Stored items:
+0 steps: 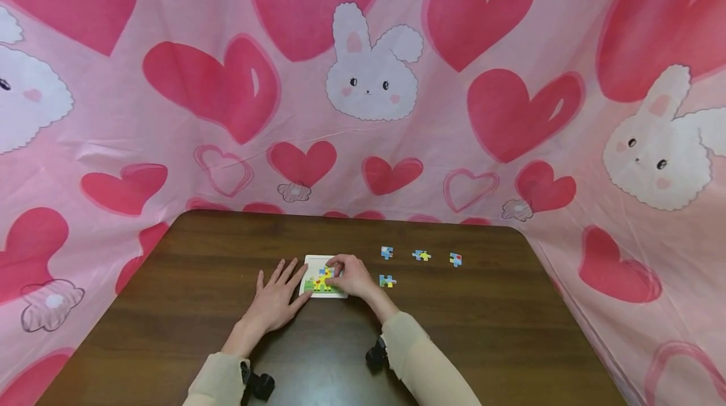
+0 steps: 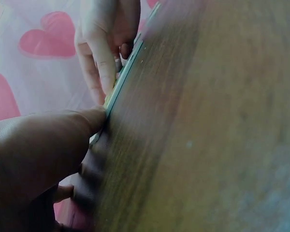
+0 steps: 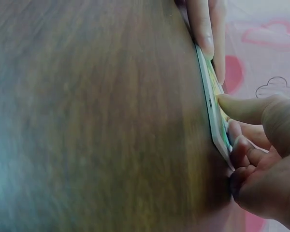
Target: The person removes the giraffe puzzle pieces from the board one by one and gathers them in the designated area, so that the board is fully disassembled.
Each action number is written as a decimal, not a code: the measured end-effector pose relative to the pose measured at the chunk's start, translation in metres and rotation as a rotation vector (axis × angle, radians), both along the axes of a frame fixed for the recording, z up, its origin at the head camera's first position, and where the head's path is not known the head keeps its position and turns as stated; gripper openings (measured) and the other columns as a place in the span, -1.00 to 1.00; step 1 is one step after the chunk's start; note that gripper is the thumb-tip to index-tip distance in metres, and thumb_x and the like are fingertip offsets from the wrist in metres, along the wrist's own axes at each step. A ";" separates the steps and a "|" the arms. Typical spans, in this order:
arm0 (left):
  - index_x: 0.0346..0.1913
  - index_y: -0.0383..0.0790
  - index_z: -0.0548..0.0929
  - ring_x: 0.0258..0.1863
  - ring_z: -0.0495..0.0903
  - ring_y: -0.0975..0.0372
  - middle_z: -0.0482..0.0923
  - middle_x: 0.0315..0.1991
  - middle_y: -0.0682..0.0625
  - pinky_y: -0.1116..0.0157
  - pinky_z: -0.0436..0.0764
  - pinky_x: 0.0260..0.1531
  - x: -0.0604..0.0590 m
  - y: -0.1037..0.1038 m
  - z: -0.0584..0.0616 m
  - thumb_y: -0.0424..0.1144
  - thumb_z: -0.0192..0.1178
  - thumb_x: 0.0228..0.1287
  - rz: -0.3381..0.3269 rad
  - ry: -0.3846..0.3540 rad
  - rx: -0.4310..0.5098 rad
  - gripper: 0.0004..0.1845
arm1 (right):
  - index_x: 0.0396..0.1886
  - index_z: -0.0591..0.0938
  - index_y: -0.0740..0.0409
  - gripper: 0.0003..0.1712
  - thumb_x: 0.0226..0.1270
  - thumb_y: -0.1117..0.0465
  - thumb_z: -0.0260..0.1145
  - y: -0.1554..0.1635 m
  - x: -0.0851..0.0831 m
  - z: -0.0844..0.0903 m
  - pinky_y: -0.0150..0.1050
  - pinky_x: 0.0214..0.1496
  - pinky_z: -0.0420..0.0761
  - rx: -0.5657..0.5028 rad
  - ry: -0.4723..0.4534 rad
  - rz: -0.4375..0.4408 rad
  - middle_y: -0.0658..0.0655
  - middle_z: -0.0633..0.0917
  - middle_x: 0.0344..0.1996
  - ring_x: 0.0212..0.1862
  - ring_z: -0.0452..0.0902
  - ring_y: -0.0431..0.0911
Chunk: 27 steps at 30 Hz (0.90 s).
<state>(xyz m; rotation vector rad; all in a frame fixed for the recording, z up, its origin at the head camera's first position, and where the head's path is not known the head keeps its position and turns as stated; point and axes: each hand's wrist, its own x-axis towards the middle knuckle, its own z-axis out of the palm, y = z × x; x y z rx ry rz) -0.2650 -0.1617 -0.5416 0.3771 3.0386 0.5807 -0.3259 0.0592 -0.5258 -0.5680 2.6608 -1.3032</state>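
A shallow white puzzle tray (image 1: 311, 260) lies on the table, partly filled with a green, yellow and blue jigsaw picture (image 1: 319, 282). My left hand (image 1: 275, 300) rests at the tray's left side with its fingers spread, and its thumb touches the near left edge. Over the right half of the tray, my right hand (image 1: 353, 276) pinches a puzzle piece (image 1: 331, 272) between thumb and curled index finger, against the picture. That piece is mostly hidden by the fingers. In the right wrist view, the right thumb (image 3: 241, 107) reaches onto the picture, low over the tray.
Loose jigsaw pieces lie right of the tray: a blue-and-white one (image 1: 387, 253), a yellow-and-blue one (image 1: 421, 255), a blue one with red (image 1: 455, 259) and a green-blue one (image 1: 387, 281). The brown wooden table (image 1: 488, 330) ends at a pink heart-and-bunny curtain (image 1: 306, 97).
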 end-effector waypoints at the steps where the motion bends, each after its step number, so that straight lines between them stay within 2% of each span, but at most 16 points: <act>1: 0.72 -0.07 0.35 0.76 0.12 -0.29 0.22 0.75 -0.26 -0.64 -0.04 0.55 0.000 0.000 0.000 0.19 0.22 0.62 0.001 0.000 -0.001 -0.22 | 0.05 0.79 0.33 -0.65 0.30 0.35 0.63 -0.001 0.000 -0.001 -0.43 -0.34 0.35 -0.011 -0.004 -0.009 0.06 0.63 -0.47 -0.47 0.38 -0.26; 9: 0.72 -0.06 0.35 0.77 0.11 -0.29 0.21 0.75 -0.26 -0.64 -0.06 0.55 0.001 -0.001 0.000 0.19 0.22 0.61 0.005 -0.003 -0.007 -0.21 | 0.02 0.74 0.30 -0.61 0.22 0.37 0.65 -0.002 0.000 -0.010 -0.38 -0.22 0.39 -0.077 0.029 -0.049 0.20 0.65 -0.43 -0.43 0.35 -0.28; 13: 0.72 -0.06 0.34 0.77 0.10 -0.29 0.21 0.75 -0.26 -0.64 -0.07 0.56 0.001 -0.001 0.000 0.19 0.22 0.61 0.004 -0.005 -0.006 -0.21 | 0.03 0.74 0.17 -0.58 0.19 0.32 0.68 -0.003 -0.010 -0.034 -0.37 -0.18 0.41 -0.070 0.093 -0.072 -0.07 0.55 -0.49 -0.43 0.34 -0.35; 16: 0.72 -0.06 0.34 0.77 0.10 -0.29 0.21 0.75 -0.26 -0.64 -0.06 0.55 0.000 -0.001 0.000 0.19 0.21 0.62 0.003 -0.005 -0.009 -0.22 | 0.03 0.73 0.10 -0.56 0.17 0.29 0.69 -0.003 -0.012 -0.043 -0.39 -0.16 0.40 -0.078 0.121 -0.082 -0.22 0.47 -0.48 -0.42 0.32 -0.39; 19: 0.72 -0.06 0.34 0.76 0.11 -0.29 0.21 0.75 -0.26 -0.64 -0.05 0.55 0.001 0.000 0.001 0.18 0.21 0.63 0.000 -0.002 -0.007 -0.22 | 0.04 0.72 0.16 -0.55 0.17 0.33 0.67 -0.001 -0.003 -0.030 -0.37 -0.20 0.40 -0.107 0.123 -0.060 -0.08 0.52 -0.45 -0.40 0.35 -0.31; 22: 0.72 -0.07 0.34 0.77 0.10 -0.29 0.20 0.76 -0.26 -0.64 -0.07 0.56 0.000 0.000 0.001 0.17 0.21 0.63 -0.001 -0.001 -0.003 -0.23 | 0.07 0.71 0.19 -0.55 0.21 0.33 0.65 0.000 0.004 -0.020 -0.38 -0.20 0.36 -0.118 0.096 -0.048 0.11 0.61 -0.33 -0.34 0.37 -0.25; 27: 0.71 -0.10 0.35 0.77 0.09 -0.31 0.20 0.75 -0.29 -0.63 -0.10 0.57 -0.002 0.000 -0.001 0.17 0.23 0.61 -0.002 0.008 0.013 -0.21 | 0.11 0.72 0.17 -0.53 0.22 0.32 0.66 0.000 0.008 -0.018 -0.40 -0.22 0.33 -0.121 0.071 -0.064 0.26 0.73 -0.13 -0.29 0.37 -0.25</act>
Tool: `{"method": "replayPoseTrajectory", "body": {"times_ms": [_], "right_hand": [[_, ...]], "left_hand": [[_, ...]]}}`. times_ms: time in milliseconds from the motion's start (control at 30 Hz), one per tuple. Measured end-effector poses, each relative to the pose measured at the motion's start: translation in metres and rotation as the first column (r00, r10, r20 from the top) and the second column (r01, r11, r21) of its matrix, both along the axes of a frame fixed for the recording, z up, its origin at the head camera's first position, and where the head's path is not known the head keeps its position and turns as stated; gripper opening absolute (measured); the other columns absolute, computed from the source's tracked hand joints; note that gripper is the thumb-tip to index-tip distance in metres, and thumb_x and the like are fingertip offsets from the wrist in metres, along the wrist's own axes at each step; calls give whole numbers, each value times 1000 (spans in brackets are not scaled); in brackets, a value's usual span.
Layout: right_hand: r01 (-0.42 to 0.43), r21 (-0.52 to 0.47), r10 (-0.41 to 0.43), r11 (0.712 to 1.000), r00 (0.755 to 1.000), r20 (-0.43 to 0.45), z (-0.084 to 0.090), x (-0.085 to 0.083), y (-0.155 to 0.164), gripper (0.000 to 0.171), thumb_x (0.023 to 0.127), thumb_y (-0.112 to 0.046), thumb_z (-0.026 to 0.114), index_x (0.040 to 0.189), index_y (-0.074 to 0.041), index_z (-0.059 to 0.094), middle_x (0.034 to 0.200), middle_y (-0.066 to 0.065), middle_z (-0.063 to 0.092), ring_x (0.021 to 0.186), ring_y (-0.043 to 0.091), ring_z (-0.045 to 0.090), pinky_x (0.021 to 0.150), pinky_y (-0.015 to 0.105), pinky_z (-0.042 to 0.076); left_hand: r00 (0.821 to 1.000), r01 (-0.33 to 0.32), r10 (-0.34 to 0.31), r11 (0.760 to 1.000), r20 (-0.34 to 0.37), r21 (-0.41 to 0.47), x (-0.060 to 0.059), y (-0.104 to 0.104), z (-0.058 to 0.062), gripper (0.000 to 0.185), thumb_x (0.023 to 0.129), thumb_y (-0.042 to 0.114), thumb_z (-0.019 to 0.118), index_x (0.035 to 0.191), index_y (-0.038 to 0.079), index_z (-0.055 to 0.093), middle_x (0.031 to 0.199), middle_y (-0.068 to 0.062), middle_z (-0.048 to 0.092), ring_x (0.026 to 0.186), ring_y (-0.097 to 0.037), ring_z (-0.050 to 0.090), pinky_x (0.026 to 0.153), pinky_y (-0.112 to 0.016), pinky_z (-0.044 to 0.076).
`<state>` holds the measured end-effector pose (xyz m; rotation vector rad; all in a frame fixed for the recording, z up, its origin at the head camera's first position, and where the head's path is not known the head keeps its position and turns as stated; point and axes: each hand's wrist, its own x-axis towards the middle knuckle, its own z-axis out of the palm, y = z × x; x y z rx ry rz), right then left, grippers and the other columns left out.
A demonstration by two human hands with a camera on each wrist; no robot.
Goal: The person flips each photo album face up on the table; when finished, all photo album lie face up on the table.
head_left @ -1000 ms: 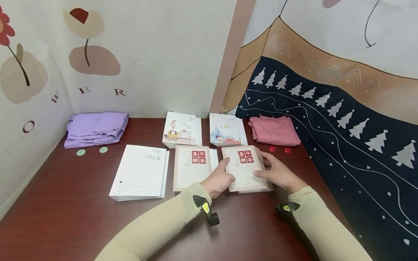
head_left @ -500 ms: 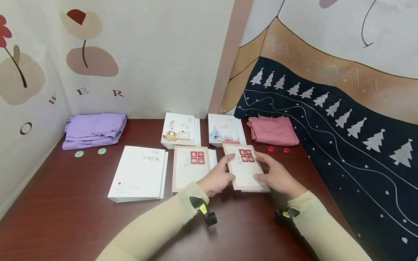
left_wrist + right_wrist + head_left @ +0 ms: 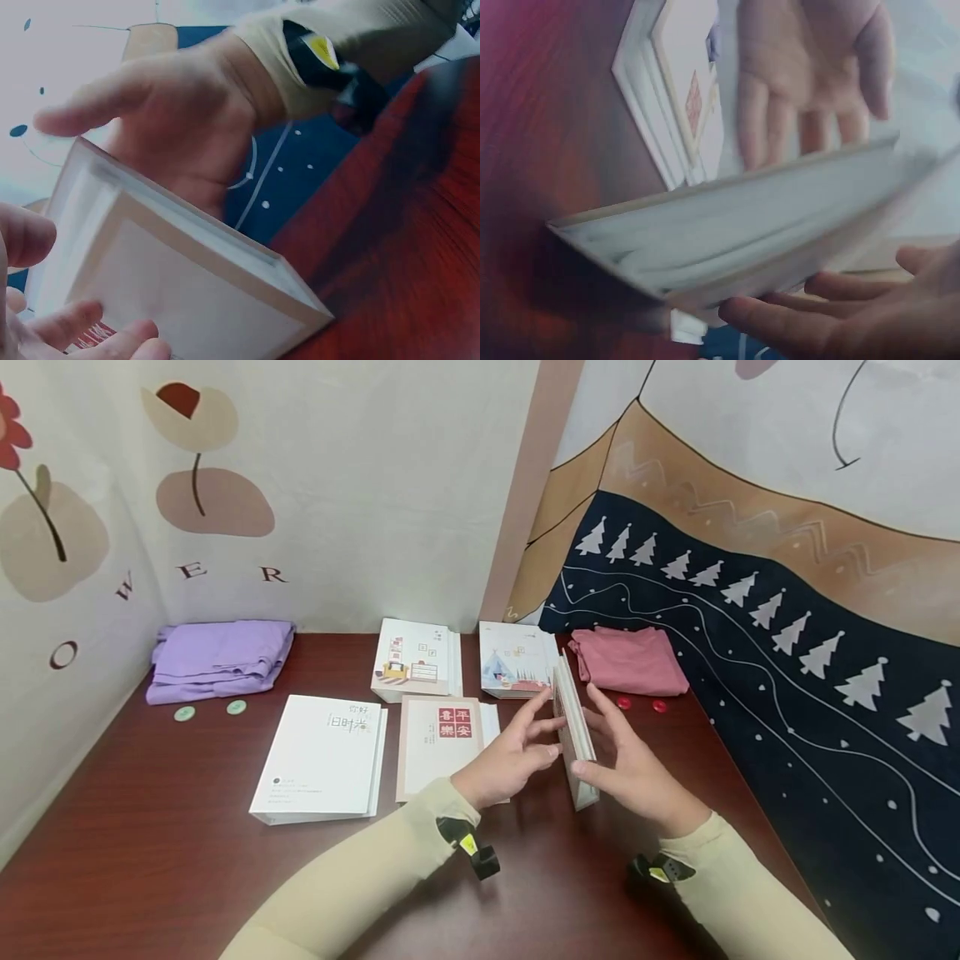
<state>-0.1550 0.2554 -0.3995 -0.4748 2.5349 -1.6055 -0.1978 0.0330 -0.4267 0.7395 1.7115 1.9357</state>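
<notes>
Beige-edged and stood up on its edge, the book [image 3: 575, 732] sits right of centre in the head view, held between both hands above the dark red table [image 3: 150, 860]. The left hand [image 3: 510, 760] presses its straight fingers against the book's left face, and the right hand [image 3: 633, 768] presses its flat fingers against the right face, so the two palms face each other with the book clamped between them. In the left wrist view the book [image 3: 187, 285] fills the lower left, with the right hand [image 3: 172, 112] behind it in the upper half. The right wrist view is blurred, but the book [image 3: 735, 232] seems to show its page edges across the middle, with the left hand [image 3: 810, 75] at the top. Just left of the hands lies a matching book with red squares [image 3: 442, 743] flat on the table, and further left a white book [image 3: 322, 756]. Two picture books [image 3: 416, 656] [image 3: 517, 656] lie behind these, near the wall. A folded purple cloth [image 3: 217, 656] lies at the far left with two green discs [image 3: 210, 710] in front of it. A folded pink cloth [image 3: 630, 660] lies right of the picture books, with two red discs [image 3: 641, 702] just before it.
</notes>
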Motion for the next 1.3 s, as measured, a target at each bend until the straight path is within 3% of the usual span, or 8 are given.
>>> {"method": "replayPoseTrajectory", "body": {"times_ms": [200, 367, 467, 700, 800, 933, 1167, 1300], "right_hand": [[251, 218, -234, 943, 967, -99, 9, 5, -8, 92, 91, -5, 77, 167, -29, 31, 155, 26, 48, 119, 48, 62, 82, 57, 63], [378, 323, -355, 868, 926, -130, 9, 2, 4, 65, 92, -6, 74, 153, -12, 54, 144, 29, 57, 106, 42, 63, 80, 49, 64], [361, 346, -367, 866, 929, -50, 0, -3, 18, 58, 93, -7, 74, 149, -6, 58, 141, 29, 57, 100, 37, 63, 76, 40, 62], [198, 293, -276, 935, 927, 254, -22, -21, 49, 62, 95, -10, 75, 153, -8, 55, 147, 29, 47, 96, 29, 65, 74, 36, 61], [121, 304, -222, 945, 919, 325, -27, -25, 54, 66, 94, -13, 76, 156, -13, 52, 150, 28, 43, 108, 33, 60, 81, 39, 60], [73, 371, -200, 926, 928, 316, -33, -29, 50, 70, 93, -17, 78, 157, -15, 51, 154, 28, 44, 125, 40, 52, 95, 48, 56], [73, 480, -190, 874, 961, 199, -33, -31, 40, 66, 91, -24, 80, 150, -6, 58, 150, 29, 53, 129, 43, 51, 108, 61, 47], [84, 487, -199, 869, 961, 190, -32, -34, 40, 66, 93, -29, 78, 151, -4, 57, 150, 29, 54, 127, 44, 55, 105, 58, 51]], "left_hand": [[998, 56, -56, 986, 6, -156, 1, 6, -13, 79, 108, 9, 53, 171, 21, 8, 160, -17, 50, 148, -37, 47, 117, -52, 44], [998, -31, 45, 962, 45, -273, 1, 11, -25, 79, 104, 10, 57, 170, 14, 14, 155, -25, 50, 145, -36, 49, 117, -53, 44], [992, -88, 111, 946, 55, -313, 1, 12, -29, 79, 102, 10, 60, 169, 9, 17, 154, -30, 48, 144, -39, 49, 118, -53, 43], [973, -170, 214, 921, 90, -351, -2, 10, -29, 77, 102, 11, 59, 168, 6, 20, 160, -28, 42, 144, -36, 49, 116, -46, 45], [963, -177, 237, 918, 132, -356, -3, 8, -29, 76, 102, 11, 59, 168, 6, 20, 155, -26, 48, 119, -31, 65, 85, -36, 56], [961, -168, 235, 917, 148, -363, -3, 4, -31, 77, 102, 12, 60, 167, 4, 21, 147, -24, 56, 91, -20, 64, 60, -28, 45], [970, -140, 200, 923, 138, -358, 2, -6, -32, 78, 100, 16, 64, 166, 1, 24, 130, -20, 63, 86, -20, 61, 66, -32, 50], [981, -172, 194, 900, 14, -401, 5, -28, -22, 77, 102, 20, 65, 166, 6, 26, 150, -24, 55, 124, -33, 63, 99, -47, 56]]}}
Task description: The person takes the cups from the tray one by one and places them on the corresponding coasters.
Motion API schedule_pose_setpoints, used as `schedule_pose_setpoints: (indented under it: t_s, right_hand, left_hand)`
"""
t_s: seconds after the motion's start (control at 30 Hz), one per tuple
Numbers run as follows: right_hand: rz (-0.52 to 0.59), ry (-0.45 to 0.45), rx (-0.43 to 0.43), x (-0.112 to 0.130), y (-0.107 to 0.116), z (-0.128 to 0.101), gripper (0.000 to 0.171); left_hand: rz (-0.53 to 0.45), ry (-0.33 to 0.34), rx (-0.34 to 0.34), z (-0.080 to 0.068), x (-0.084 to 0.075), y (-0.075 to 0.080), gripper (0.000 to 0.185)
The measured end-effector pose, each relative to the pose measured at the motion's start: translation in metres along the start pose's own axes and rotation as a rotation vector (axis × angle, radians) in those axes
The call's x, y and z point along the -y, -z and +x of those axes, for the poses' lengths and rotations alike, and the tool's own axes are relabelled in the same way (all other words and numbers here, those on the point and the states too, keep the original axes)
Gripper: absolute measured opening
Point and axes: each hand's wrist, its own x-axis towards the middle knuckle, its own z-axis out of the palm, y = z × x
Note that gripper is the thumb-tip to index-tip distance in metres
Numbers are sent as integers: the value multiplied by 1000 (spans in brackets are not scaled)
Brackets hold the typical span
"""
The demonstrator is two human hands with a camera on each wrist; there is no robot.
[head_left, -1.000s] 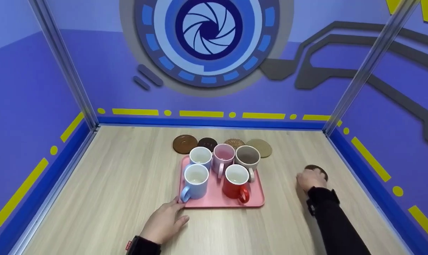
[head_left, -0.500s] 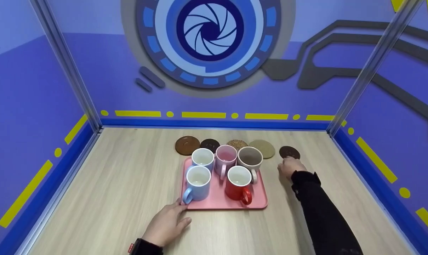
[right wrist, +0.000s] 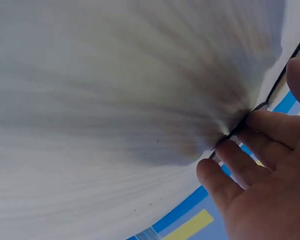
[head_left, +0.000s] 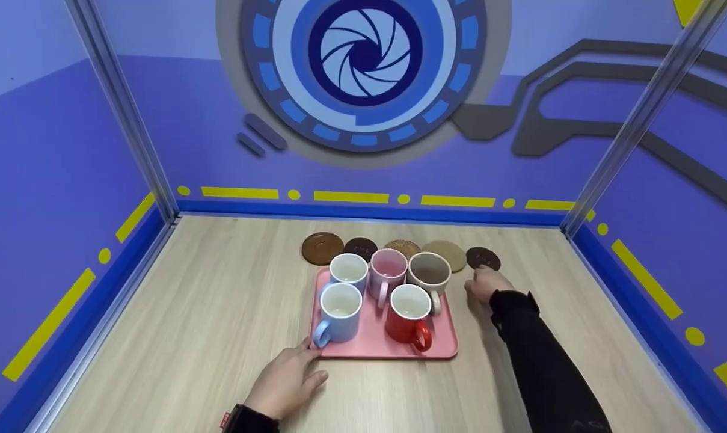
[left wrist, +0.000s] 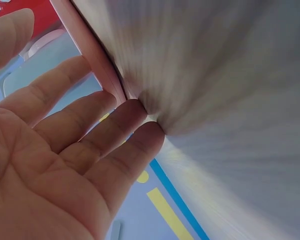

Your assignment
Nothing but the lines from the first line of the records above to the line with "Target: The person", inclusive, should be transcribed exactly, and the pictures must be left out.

Exercise solution
+0 steps: 
+0 steps: 
+0 steps: 
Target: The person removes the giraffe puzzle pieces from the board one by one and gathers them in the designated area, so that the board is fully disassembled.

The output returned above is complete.